Japanese gaming magazine Famitsu found it easier and more enjoyable than its predecessor, but did not enjoy the removal of its experience point system. Reviewing the 1998 re-release, Dexter Sy of IGN found that the game had aged when compared to more modern role-playing titles, but cited it as the best of the series' Game Boy titles. RPGFans Patrick Gann, writing in a 2000 review, lauded the title as the best of the Legend games, improving on the first game's systems and offering players greater variety in gameplay and exploration. Two reviewers in Go! complimented the game for humorous graphics and plot while saying it was "vey much like all the other RPGs."
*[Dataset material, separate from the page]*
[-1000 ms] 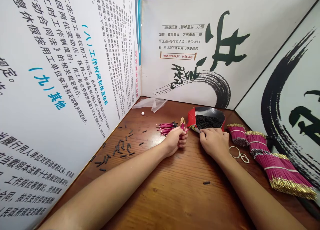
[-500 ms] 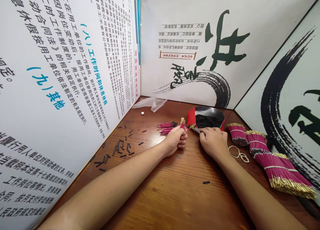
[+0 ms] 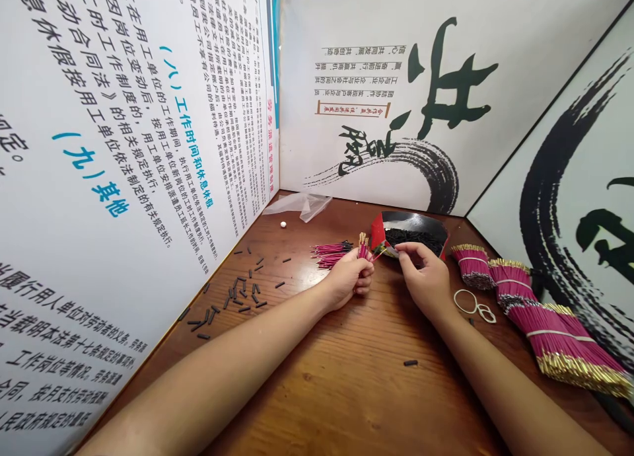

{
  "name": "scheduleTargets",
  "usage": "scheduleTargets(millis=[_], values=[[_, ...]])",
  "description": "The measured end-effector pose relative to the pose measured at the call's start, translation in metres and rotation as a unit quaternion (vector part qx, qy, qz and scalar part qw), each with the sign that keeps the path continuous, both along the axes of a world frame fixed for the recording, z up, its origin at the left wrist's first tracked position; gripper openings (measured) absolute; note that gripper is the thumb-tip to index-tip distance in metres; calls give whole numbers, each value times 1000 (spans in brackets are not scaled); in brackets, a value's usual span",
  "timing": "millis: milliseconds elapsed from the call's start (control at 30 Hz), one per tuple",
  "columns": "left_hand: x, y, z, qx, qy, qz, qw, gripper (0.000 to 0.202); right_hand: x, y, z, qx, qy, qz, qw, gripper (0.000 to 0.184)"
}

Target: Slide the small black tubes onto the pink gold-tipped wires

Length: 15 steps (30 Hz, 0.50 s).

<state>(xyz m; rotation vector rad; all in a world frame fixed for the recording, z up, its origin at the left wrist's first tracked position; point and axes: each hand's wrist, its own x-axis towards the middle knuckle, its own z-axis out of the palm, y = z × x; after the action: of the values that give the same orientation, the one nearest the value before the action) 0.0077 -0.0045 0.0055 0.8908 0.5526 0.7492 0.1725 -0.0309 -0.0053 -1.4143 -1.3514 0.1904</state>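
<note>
My left hand (image 3: 351, 279) is closed around a small bunch of pink wires (image 3: 363, 246) with gold tips that stick up out of the fist. My right hand (image 3: 424, 276) is pinched, thumb and forefinger holding something small I cannot make out, close to the tips of that bunch. Just behind both hands stands a red-and-black container (image 3: 379, 234) filled with short black tubes (image 3: 413, 238). A loose pile of pink wires (image 3: 331, 253) lies on the wooden table (image 3: 317, 377) behind my left hand.
Banded bundles of pink gold-tipped wires (image 3: 545, 317) lie at the right, with rubber bands (image 3: 474, 304) beside them. Several black tubes (image 3: 240, 294) are scattered at the left; one (image 3: 409, 362) lies nearer me. A clear plastic bag (image 3: 300, 205) lies at the back. Printed panels wall in three sides.
My right hand has lifted off the container's edge and moved left toward the wire tips, fingers pinched. My left hand has stayed in place with its bunch.
</note>
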Motion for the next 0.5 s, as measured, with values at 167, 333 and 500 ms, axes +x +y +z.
scheduleTargets(millis=[167,333,500], values=[[0,-1,1,6,-3,3,1000,22,-10,1,-1,-6,128,70,989,26],[0,-2,1,10,3,9,1000,22,-14,1,0,-32,187,82,978,23],[1,-2,2,10,6,18,1000,22,-16,3,0,-42,286,100,952,25]])
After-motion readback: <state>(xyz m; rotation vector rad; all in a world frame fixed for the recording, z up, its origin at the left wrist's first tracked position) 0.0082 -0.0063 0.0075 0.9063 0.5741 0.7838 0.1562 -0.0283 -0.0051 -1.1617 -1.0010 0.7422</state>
Reviewing the DS remake, Famitsu approved of the redone graphics and gameplay elements, with one reviewer positively noting how easy it was to play. RPGamers Michael Baker praised the changes to the game's progression system and graphics while remaining faithful to the original game overall. In their own review of the Collection of SaGa compilation, Jordan Rudek of Nintendo World Report praised the second game as better than the original game in terms of its mechanics. Nintendo Lifes Mitch Vogel felt that all three titles in Collection of SaGa were very simplistic by modern standards, with none of them having aged well compared to other titles of their time. RPGamers Elmon Dean Todd, in a standalone review of the game's Switch port, referred to it as one of the Game Boy's best RPGs, though he also felt that the game had aged poorly for modern tastes.

Review scores
| Publication | Score |
|---|---|
| Famitsu | 8/10, 9/10, 9/10, 7/10 (33/40) (GB) 31/40 (DS) |
| IGN | 8/10 |
| RPGamer | 4/5 (DS) 3/5 (Switch) |
| RPGFan | 90% (GB) |
| Go! | 88/100 (GB) |

Awards
| Publication | Award |
|---|---|
| Nintendo Power | Most Challenging Game Boy Game of 1991 |
| Pocket Games | 8th Best Game Boy Game |

==Legacy==

During Nintendo Powers annual awards, Final Fantasy Legend II was nominated for "Most Challenging Game Boy Game" of 1991. GameDaily named it alongside the related Game Boy Final Fantasy titles as definitive games for the system. The sentiment was shared by gaming magazines Electronic Gaming Monthly and Pocket Games, the latter of which ranked the titles together 8th out of the Top 50 games for the Game Boy. In March 2006, the title was voted the 94th best game of all time by the readers of Famitsu magazine as part of its "All Time Top 100" poll.

Following the release of Final Fantasy Legend II, Nintendo asked Square to produce a new SaGa game for their in-development Super Famicom. The resultant game, Romancing SaGa, was released in 1992 under Kawazu, with Ito returning as sole composer. Due to continued demand for a new entry on the Game Boy, Square's newly-established Osaka studio produced Final Fantasy Legend III in parallel, releasing it in Japan in 1991 and in North America in 1993. Final Fantasy Legend III was the only SaGa game produced without Kawazu's involvement.